Is all knowledge good?
I don't know how to seduce a 2 year old girl... Am I missing out by not exploring that knowledge?
It may be a crude example, but where do we draw the line?
Let's look at something closer to home... the destruction of the environment. Is it just a fact, or is it wrong?
Many a deist would denounce it. But if everything is everything and all is real, then can we denounce
anything as wrong?
It's almost pantheistic in it's duplicity.
Consider the words of Chesterton:
"But the new rebel is a Skeptic, and will not entirely trust anything. He has no loyalty; therefore he can never be a real revolutionist. And the fact that he doubts everything, really gets in his way when he wants to denounce anything. For all denunciation implies a moral doctrine of some kind, and the modern revolutionist doubts not only the institution he denounces, but also the doctrine by which he denounces it.

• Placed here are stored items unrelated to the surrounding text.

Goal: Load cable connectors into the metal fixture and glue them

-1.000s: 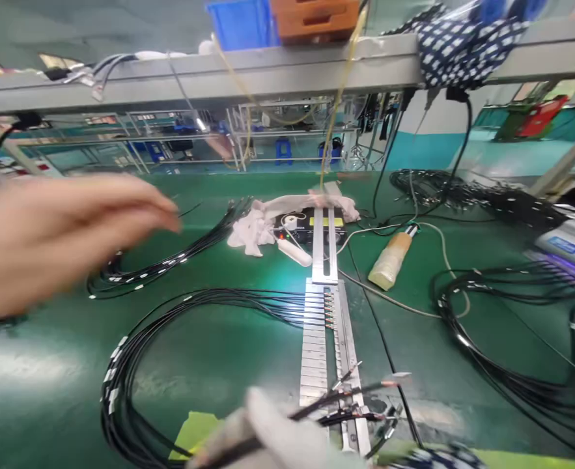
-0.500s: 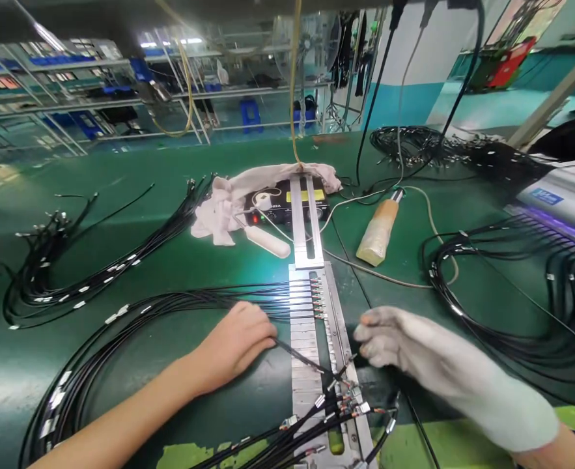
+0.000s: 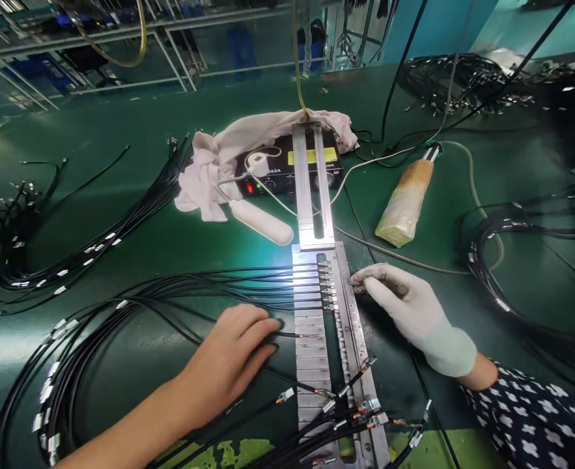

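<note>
My bare left hand point(image 3: 241, 352) is closed on a thin black cable point(image 3: 290, 335), just left of the slotted metal fixture point(image 3: 311, 374). The cable's stripped end, with fine coloured wires, lies over the fixture's slats. Above it, several black cables point(image 3: 262, 286) lie side by side across the fixture, their wire ends in a row by the rail point(image 3: 348, 326). My right hand point(image 3: 409, 306), in a white glove, is at the rail's right edge with thumb and fingers pinched; what they hold, if anything, is hidden. More loose cable ends with metal connectors point(image 3: 378, 420) cross the fixture's near end.
A black control box point(image 3: 272, 185) under a pinkish cloth point(image 3: 262, 130) stands behind the fixture. In front are a white-handled tool point(image 3: 262, 221) and, to the right, a tape-wrapped handle point(image 3: 404, 205) with a cord. Cable bundles point(image 3: 86, 254) lie left and right on the green table point(image 3: 150, 140).
My right hand has moved up and closer to the rail. My left hand has brought a cable end onto the slats below the row. The view has tilted down.
</note>
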`<action>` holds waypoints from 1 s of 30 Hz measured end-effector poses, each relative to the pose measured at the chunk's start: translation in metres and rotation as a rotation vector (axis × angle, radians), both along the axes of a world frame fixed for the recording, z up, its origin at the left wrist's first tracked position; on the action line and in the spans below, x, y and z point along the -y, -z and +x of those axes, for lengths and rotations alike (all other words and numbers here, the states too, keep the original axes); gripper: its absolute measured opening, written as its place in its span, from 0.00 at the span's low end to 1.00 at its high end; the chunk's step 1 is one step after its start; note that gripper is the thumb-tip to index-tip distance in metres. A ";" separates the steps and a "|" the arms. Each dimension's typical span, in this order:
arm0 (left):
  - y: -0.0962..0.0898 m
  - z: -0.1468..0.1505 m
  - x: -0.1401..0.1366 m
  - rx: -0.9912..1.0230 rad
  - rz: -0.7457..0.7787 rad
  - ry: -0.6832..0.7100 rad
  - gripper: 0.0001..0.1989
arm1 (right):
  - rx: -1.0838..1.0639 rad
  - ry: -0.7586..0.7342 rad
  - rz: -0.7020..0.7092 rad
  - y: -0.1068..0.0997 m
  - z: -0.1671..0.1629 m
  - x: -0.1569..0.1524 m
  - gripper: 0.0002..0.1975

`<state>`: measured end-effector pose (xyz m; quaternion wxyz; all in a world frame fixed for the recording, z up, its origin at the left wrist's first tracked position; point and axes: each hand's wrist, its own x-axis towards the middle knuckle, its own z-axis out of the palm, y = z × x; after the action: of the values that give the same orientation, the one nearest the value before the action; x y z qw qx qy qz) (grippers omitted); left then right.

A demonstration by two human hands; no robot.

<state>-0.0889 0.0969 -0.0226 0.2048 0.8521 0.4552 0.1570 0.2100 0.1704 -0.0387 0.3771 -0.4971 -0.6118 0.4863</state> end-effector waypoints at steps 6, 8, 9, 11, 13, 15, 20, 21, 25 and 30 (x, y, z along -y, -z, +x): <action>0.008 0.013 -0.018 0.157 -0.016 0.049 0.12 | 0.027 -0.020 0.011 0.006 0.000 0.001 0.09; 0.008 0.017 -0.024 0.188 0.021 0.063 0.13 | 0.014 -0.026 0.007 0.007 0.000 0.000 0.09; 0.007 0.021 -0.026 0.186 0.035 0.076 0.14 | 0.007 -0.028 0.008 0.007 0.001 0.000 0.09; 0.006 0.027 -0.031 0.161 0.049 0.101 0.13 | 0.004 -0.028 0.010 0.006 0.001 0.000 0.09; 0.007 0.032 -0.033 0.133 0.042 0.100 0.14 | 0.010 -0.032 0.013 0.006 0.001 0.000 0.09; 0.007 0.033 -0.033 0.138 0.035 0.084 0.14 | 0.009 -0.047 0.020 0.005 0.000 -0.001 0.08; 0.009 0.024 -0.026 0.086 0.211 0.056 0.16 | -0.012 -0.076 0.037 0.003 0.001 -0.002 0.07; 0.009 0.022 -0.026 0.055 0.231 0.071 0.16 | -0.009 -0.077 0.038 0.003 0.001 -0.002 0.07; 0.008 0.020 -0.030 -0.039 0.190 0.198 0.17 | 0.007 -0.076 0.039 0.002 0.001 -0.002 0.08; 0.003 0.023 -0.041 -0.109 0.191 0.261 0.14 | 0.000 -0.066 0.039 0.004 0.001 -0.002 0.07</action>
<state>-0.0659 0.1381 -0.0258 0.1165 0.9269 0.3340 0.1251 0.2107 0.1726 -0.0427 0.3705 -0.4691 -0.6372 0.4864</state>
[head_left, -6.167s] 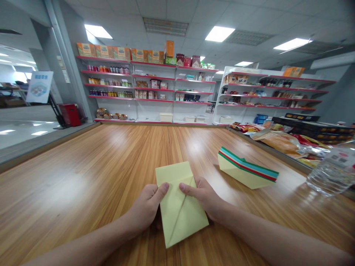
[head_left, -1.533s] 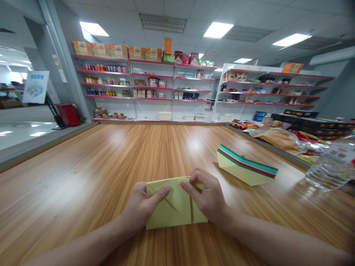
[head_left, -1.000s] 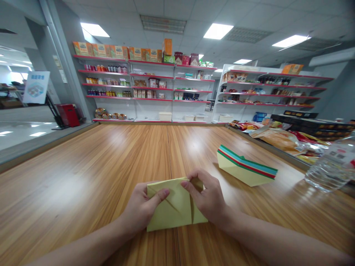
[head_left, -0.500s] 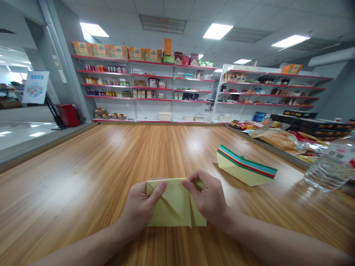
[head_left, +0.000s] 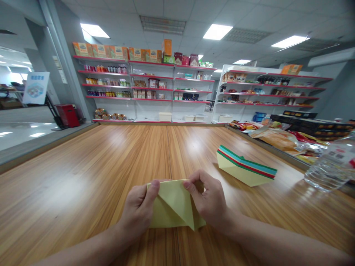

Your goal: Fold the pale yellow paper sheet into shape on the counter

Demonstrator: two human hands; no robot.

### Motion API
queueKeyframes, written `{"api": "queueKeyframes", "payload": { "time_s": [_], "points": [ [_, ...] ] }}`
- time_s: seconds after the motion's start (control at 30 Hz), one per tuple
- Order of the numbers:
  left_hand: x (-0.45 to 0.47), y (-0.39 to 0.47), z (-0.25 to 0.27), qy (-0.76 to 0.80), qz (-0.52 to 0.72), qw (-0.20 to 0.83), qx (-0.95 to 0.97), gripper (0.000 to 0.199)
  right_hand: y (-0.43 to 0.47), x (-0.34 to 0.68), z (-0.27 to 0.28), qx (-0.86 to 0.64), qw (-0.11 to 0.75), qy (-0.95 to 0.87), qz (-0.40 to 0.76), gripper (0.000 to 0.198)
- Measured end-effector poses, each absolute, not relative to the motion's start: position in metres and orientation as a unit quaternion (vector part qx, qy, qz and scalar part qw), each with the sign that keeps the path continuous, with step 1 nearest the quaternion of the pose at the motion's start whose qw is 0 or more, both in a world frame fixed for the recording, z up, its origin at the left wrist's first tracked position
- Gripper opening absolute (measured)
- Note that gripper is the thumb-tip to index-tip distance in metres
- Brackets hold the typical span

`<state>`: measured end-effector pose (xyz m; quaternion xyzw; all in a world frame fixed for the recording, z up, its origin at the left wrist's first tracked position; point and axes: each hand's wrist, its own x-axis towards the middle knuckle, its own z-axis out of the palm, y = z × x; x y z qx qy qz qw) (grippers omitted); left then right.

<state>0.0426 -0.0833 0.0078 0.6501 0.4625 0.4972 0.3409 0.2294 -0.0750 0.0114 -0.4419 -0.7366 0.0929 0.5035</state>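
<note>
Paper (head_left: 173,201): folded pale yellow sheet spans the space between left hand (head_left: 138,205) and right hand (head_left: 209,197) above the bench (head_left: 111,162), its long axis running from one to the other.
Nearer hand: neither; both touch it, one towards each end.
Left hand: grips the sheet's left end, thumb along the near face, fingers mostly hidden behind.
Right hand: pinches the upper edge between thumb and bent forefinger.
Triangular flap (head_left: 184,210): points down, its tip below and left of the right hand.
Paper boat (head_left: 244,171): striped, beyond and to the right of the right hand, apart from it.
</note>
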Motion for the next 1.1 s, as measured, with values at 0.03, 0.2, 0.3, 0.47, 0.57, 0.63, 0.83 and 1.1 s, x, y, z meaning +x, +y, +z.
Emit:
{"api": "queueKeyframes", "payload": {
  "time_s": [0.03,0.2,0.3,0.47,0.57,0.63,0.83,1.1],
  "points": [
    [0.042,-0.083,0.008,0.467,0.498,0.340,0.647,0.047,-0.076,0.229,0.011,-0.440,0.504,-0.737,0.095,0.016],
    [0.042,-0.083,0.010,0.447,0.506,0.366,0.640,0.040,-0.075,0.230,0.010,-0.434,0.513,-0.733,0.101,0.014],
    [0.044,-0.083,0.011,0.430,0.489,0.399,0.646,0.034,-0.073,0.232,0.007,-0.433,0.521,-0.731,0.082,0.014],
    [0.046,-0.086,0.013,0.411,0.498,0.424,0.635,0.032,-0.071,0.232,0.006,-0.433,0.559,-0.702,0.080,0.012],
    [0.047,-0.087,0.013,0.415,0.517,0.429,0.613,0.031,-0.071,0.232,0.010,-0.417,0.551,-0.719,0.066,0.013],
    [0.049,-0.088,0.014,0.420,0.525,0.432,0.601,0.030,-0.070,0.232,0.013,-0.395,0.530,-0.748,0.058,0.007],
    [0.051,-0.087,0.015,0.441,0.525,0.446,0.575,0.032,-0.067,0.233,0.014,-0.395,0.509,-0.763,0.049,0.007],
    [0.048,-0.084,0.014,0.475,0.513,0.476,0.534,0.046,-0.061,0.236,0.013,-0.415,0.444,-0.785,0.120,0.017]
  ]
}}
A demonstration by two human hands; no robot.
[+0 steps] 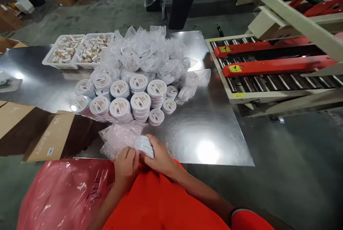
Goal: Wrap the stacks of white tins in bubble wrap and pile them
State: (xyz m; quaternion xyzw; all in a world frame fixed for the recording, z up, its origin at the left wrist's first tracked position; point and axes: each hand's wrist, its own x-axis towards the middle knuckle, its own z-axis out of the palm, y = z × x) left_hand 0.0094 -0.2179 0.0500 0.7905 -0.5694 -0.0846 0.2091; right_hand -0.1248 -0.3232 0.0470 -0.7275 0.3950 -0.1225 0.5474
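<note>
Close to my body, my right hand (161, 156) is wrapped round a short stack of pale round discs (144, 146). The fingers of my left hand (126, 164) are closed at the stack's lower left edge, pinching it. Crumpled bubble wrap bags (122, 135) lie just beyond my left hand. Past them, several stacks of labelled round discs (119, 108) stand in rows, white labels facing up. Behind these is a heap of clear bubble wrap bags (144, 53), some with round items inside.
Two white baskets (48, 58) of small white and gold pieces stand at the back left of the metal table (214, 126). Cardboard boxes (50, 137) and a pink plastic bag (64, 194) are at left. A roller conveyor (254, 96) borders the right side.
</note>
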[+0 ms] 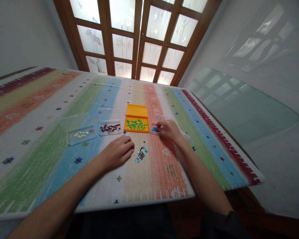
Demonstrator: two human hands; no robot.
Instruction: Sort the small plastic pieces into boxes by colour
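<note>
My right hand (pixel 168 128) reaches into a small clear box (pixel 153 133) of blue bricks (pixel 153 129). Its thumb and fingers are pinched together among the bricks, and what they hold, if anything, is hidden. My left hand (pixel 121 149) rests palm down on the cloth with its fingers loosely bent and a little apart, seeming to hold nothing. Just right of it lies a small pile of loose bricks (pixel 141 154) in blue, brown and cream. A lone brown brick (pixel 144 142) sits above the pile.
A yellow case (pixel 137 131) with its lid folded back holds green bricks (pixel 137 124). Left of it stand a clear box (pixel 110 133) of brown bricks and another clear box (pixel 82 140) of cream bricks. A striped cloth (pixel 102 186) covers the table, whose front edge is near me.
</note>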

Thus he writes one book complaining that imperial oppression insults the purity of women, and then he writes another book (about the sex problem) in which he insults it himself. He curses the Sultan because Christian girls lose their virginity and then curses Mrs. Grundy when they keep it. As a politician, he will cry out that war is a waste of life, and then, as a philosopher, that all life is a waste of time. A man denounces marriage as a lie, and then denounces aristocratic profligates for treating it as a lie. He calls a flag a bauble, and then blames the oppressors of Poland and Ireland because they take away that bauble.
The man of this school goes first to a political meeting, where he complains that savages are treated as if they were beasts; then he takes his hat and umbrella and goes on to a scientific meeting, where he proves that they practically are beasts.
In short, the modern revolutionist, being an infinite skeptic, is always engaged in undermining his own mines. In his book on politics he attacks men for trampling on morality; in his book on ethics he attacks morality for trampling on men. Therefore the modern man in revolt has become practically useless for all purposes of revolt. By rebelling against everything he has lost his right to rebel against anything."